_INSTRUCTIONS FOR THE TASK_
Reproduce exactly the lines of the material beneath, from the line that contains "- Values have" to the line that contains "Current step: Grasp", both included, and no other lines.

-------

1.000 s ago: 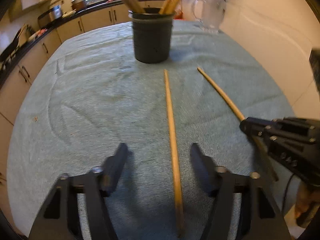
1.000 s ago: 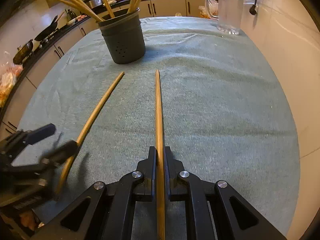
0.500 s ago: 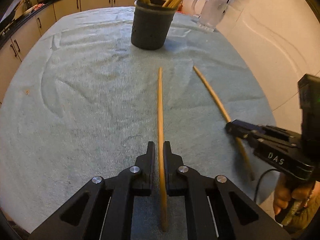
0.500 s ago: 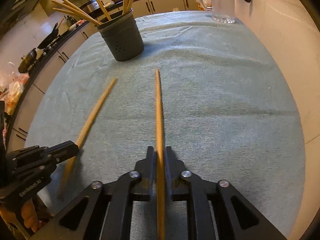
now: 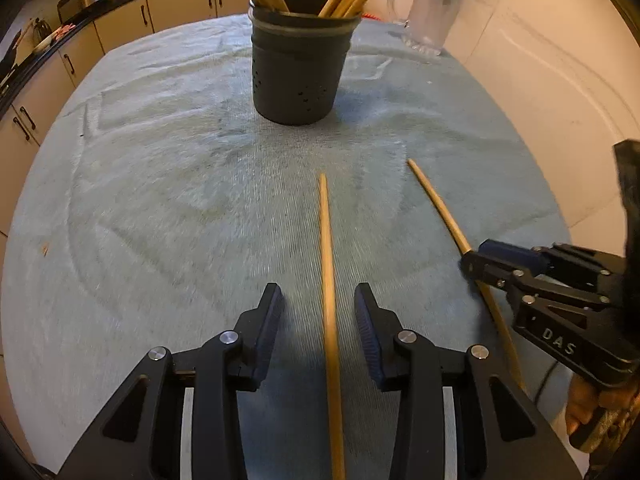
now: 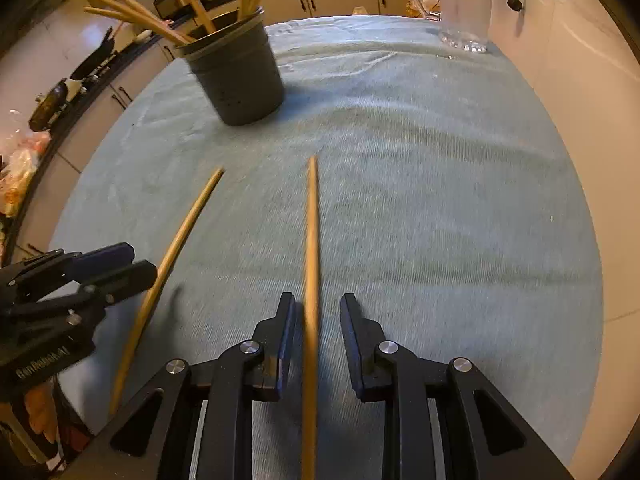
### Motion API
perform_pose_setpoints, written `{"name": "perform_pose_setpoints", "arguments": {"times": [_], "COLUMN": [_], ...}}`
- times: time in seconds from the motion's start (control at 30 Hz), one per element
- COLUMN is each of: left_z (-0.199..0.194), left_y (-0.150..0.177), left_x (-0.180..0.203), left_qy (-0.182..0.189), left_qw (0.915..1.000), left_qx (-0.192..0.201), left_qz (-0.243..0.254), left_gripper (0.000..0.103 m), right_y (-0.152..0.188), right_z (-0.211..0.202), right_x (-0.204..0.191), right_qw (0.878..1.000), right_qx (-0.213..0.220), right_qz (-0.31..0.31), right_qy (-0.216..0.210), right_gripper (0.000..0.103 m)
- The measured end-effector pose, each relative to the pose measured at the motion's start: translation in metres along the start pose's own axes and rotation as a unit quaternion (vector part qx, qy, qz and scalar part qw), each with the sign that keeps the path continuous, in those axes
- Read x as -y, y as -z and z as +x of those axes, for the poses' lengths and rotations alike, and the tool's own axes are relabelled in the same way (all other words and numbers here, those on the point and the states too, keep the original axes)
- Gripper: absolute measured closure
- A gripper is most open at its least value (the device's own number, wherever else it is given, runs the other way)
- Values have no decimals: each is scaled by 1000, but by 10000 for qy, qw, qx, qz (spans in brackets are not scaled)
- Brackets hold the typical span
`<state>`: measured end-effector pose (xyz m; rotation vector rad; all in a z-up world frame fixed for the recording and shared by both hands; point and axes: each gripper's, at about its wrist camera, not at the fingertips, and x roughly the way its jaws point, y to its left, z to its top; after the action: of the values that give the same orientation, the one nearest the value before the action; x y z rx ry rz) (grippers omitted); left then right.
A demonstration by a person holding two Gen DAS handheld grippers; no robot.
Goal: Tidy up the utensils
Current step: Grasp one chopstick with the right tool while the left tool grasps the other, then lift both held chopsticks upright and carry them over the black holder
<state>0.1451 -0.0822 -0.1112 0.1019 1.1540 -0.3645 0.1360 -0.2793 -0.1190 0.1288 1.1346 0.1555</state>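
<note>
Two long wooden sticks lie on a teal towel (image 5: 160,200). One stick (image 5: 325,232) runs between the fingers of my left gripper (image 5: 317,292), whose jaws are opening; neither pad presses on it. The other stick (image 6: 311,220) runs between the fingers of my right gripper (image 6: 318,300), jaws also opening, with the stick close to the left pad and not squeezed. Each view shows the other gripper beside its own stick: the right gripper (image 5: 476,258) and the left gripper (image 6: 136,262). A dark grey holder (image 5: 298,76) with several sticks stands ahead.
A clear glass mug (image 5: 428,12) stands at the towel's far right corner. A pale wall borders the right side. Kitchen cabinets and a dark counter with pots run behind and to the left. A hand (image 5: 588,412) holds the right gripper's handle.
The left jaws closed on their stick half a second ago and have parted again. The right jaws, shut on their stick a second ago, have spread. The holder looks nearer in both views.
</note>
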Motion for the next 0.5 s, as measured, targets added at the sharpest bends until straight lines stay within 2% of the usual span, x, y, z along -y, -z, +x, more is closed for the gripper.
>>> {"name": "perform_pose_setpoints", "arguments": {"times": [0.1,0.3,0.5], "left_z": [11,16,24], "left_y": [-10,-24,-36], "left_x": [-4,-9,-1], "left_qy": [-148,-145,-160], "left_qw": [9998,9998,9998], "left_qx": [-44,7,71], "left_qz": [-94,-127,27], "left_gripper": [74,74,74], "right_y": [-16,-43,-64], "right_z": [8,22,30], "right_x": [0,-6,-3], "right_qw": [9998,9975,9980], "right_qx": [-18,-110,-182], "right_qz": [-115,-513,-381], "right_qy": [147,463,470], "right_gripper": [78,78,78]}}
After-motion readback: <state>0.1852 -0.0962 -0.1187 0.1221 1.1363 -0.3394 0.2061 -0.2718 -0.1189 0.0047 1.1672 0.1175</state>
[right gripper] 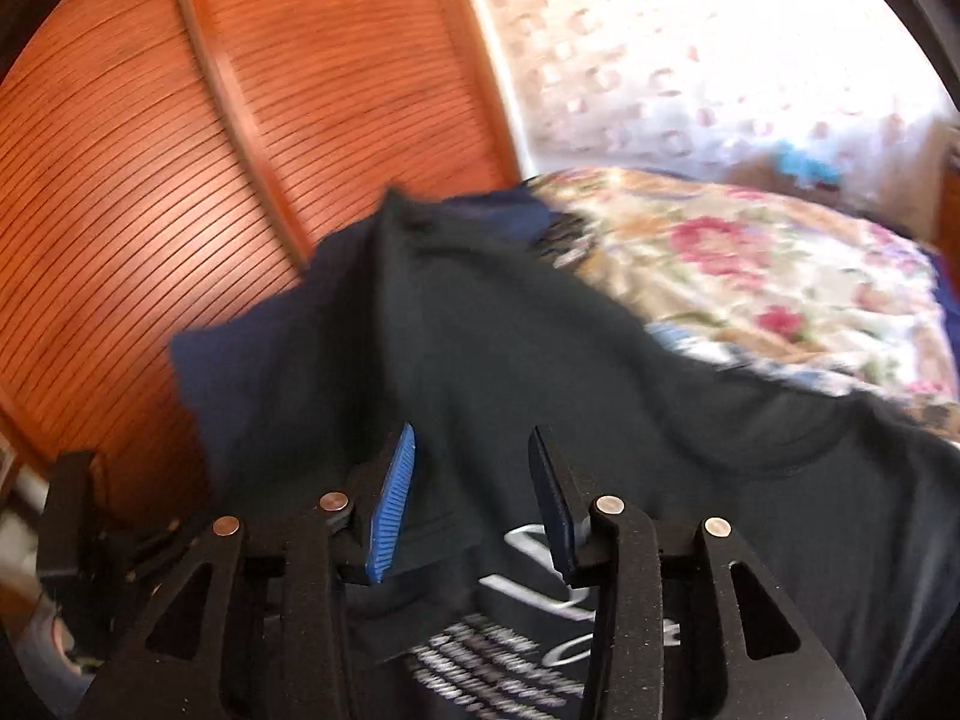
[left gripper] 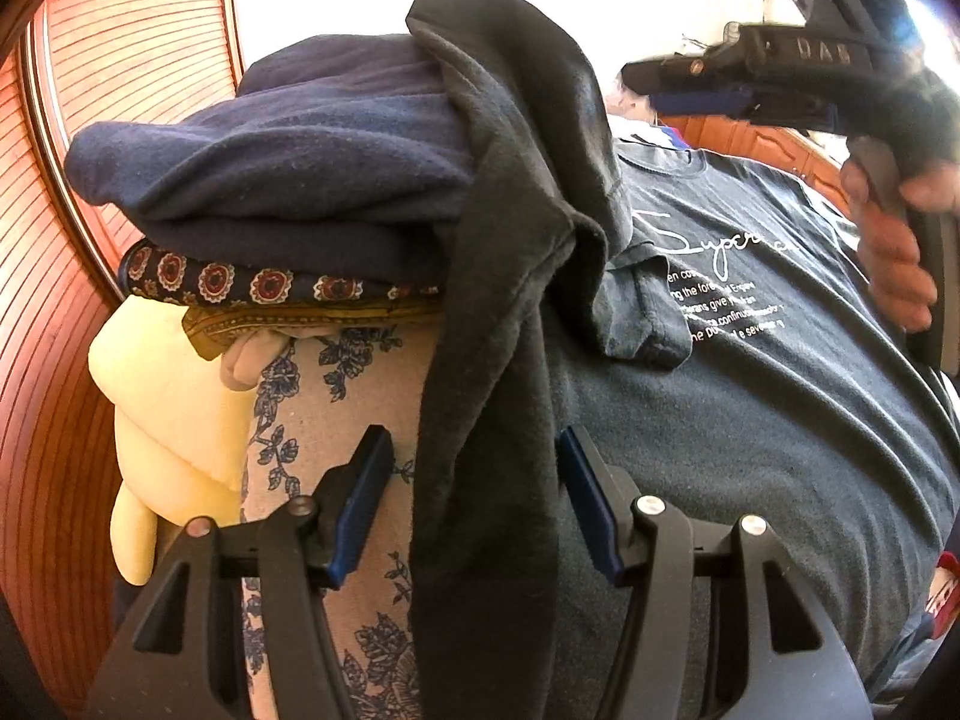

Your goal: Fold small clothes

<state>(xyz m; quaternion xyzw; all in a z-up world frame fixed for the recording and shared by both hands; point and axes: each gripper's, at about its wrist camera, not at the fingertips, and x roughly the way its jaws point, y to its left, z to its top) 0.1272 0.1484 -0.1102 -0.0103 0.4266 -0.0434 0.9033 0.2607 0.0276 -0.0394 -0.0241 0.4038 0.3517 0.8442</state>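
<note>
Left tool (left gripper: 474, 498) alone shows folded pile (left gripper: 270, 180)

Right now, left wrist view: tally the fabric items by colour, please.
Dark grey: 1, printed T-shirt
Navy: 1, folded garment on top of the pile
Navy with red medallions: 1, patterned cloth under it
Pale yellow: 1, soft item at the pile's base
Blue floral on cream: 1, cover underneath
Total: 5
</note>
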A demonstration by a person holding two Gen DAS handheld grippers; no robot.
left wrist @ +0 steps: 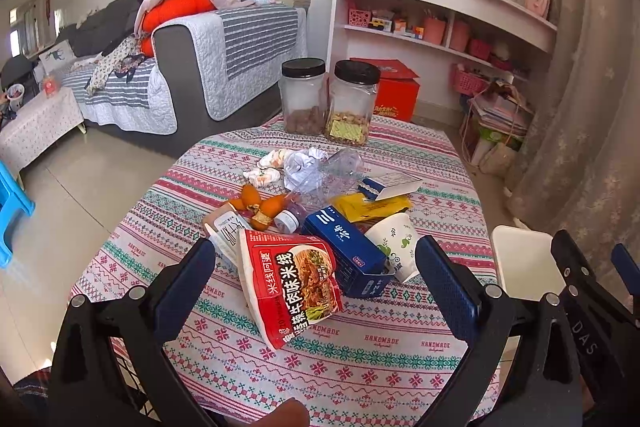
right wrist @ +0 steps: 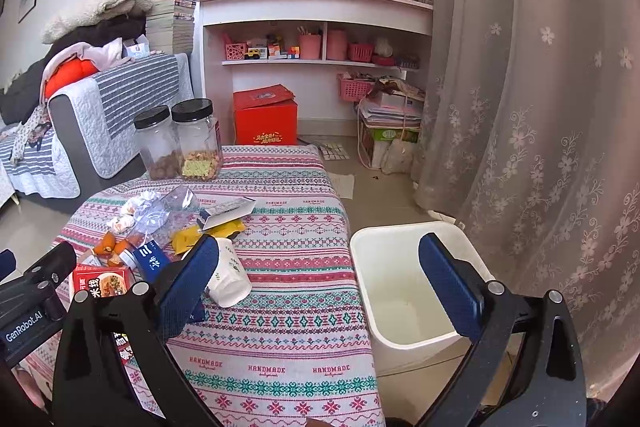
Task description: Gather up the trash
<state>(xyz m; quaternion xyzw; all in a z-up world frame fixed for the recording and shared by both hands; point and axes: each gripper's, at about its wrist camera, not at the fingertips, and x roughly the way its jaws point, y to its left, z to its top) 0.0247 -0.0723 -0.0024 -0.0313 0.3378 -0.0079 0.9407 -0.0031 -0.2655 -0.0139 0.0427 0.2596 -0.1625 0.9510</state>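
The left gripper (left wrist: 316, 281) stands with its jaws spread wide and nothing held, framing the red noodle packet (left wrist: 292, 283), evidently lined up as the nearest pickup. At two o'clock of the packet lie the blue carton (left wrist: 346, 253) and the tipped paper cup (left wrist: 396, 243), with the remaining litter heaped at twelve on the table (left wrist: 360, 359). The right gripper (right wrist: 316, 281) is likewise wide and empty, poised toward the white bin (right wrist: 400, 291), which sits just beside the table's edge, apparently to receive the rubbish.

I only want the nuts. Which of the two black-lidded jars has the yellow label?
The right jar, nearer the red box; its pale contents sit behind a yellow label. The left jar holds darker brown pieces, unlabelled.
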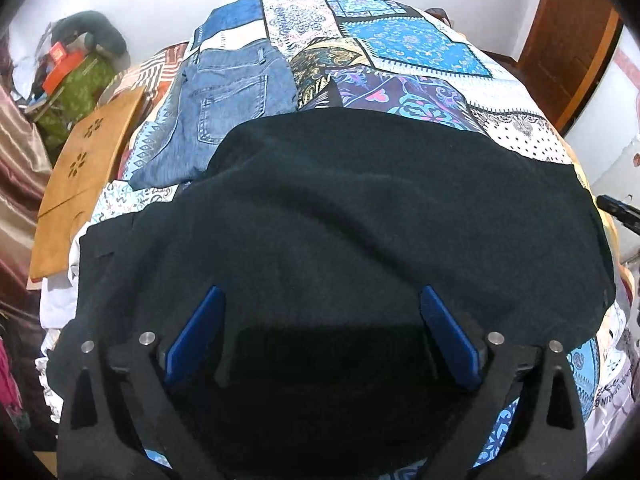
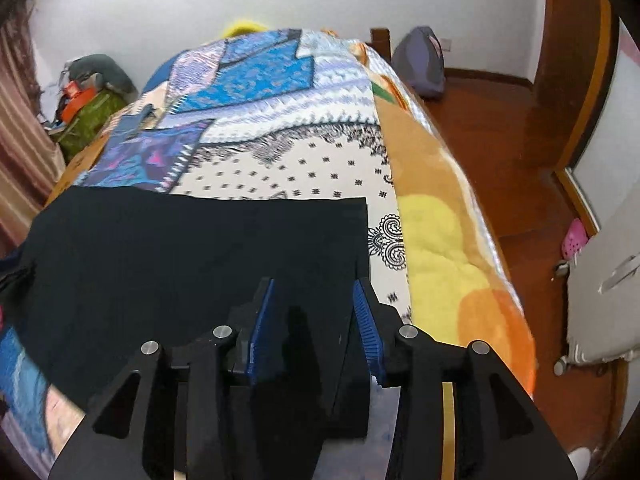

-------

_WRITTEN SOLUTION_
- Values have no decimals: each is scaled by 1000, but by 10000 for qy, qw, qx, qz (spans in brackets are not scaled)
- Brackets hold the typical span
`<state>`: measured end-effector pose (xyz m; rotation vector rad; all in a z-up world frame fixed for the recording and shared by both hands; point and axes: each gripper's, at about its wrist camera, not at the fingertips, and x roughly the way its jaws point, y to its left, z to its top; after the action: of the values that give the same orientation, the one nearest the value before the action; x y z rx ry rz) (grippers omitted); left then right.
A demonstration by a person holding two Gen DAS handheld grippers; no robot.
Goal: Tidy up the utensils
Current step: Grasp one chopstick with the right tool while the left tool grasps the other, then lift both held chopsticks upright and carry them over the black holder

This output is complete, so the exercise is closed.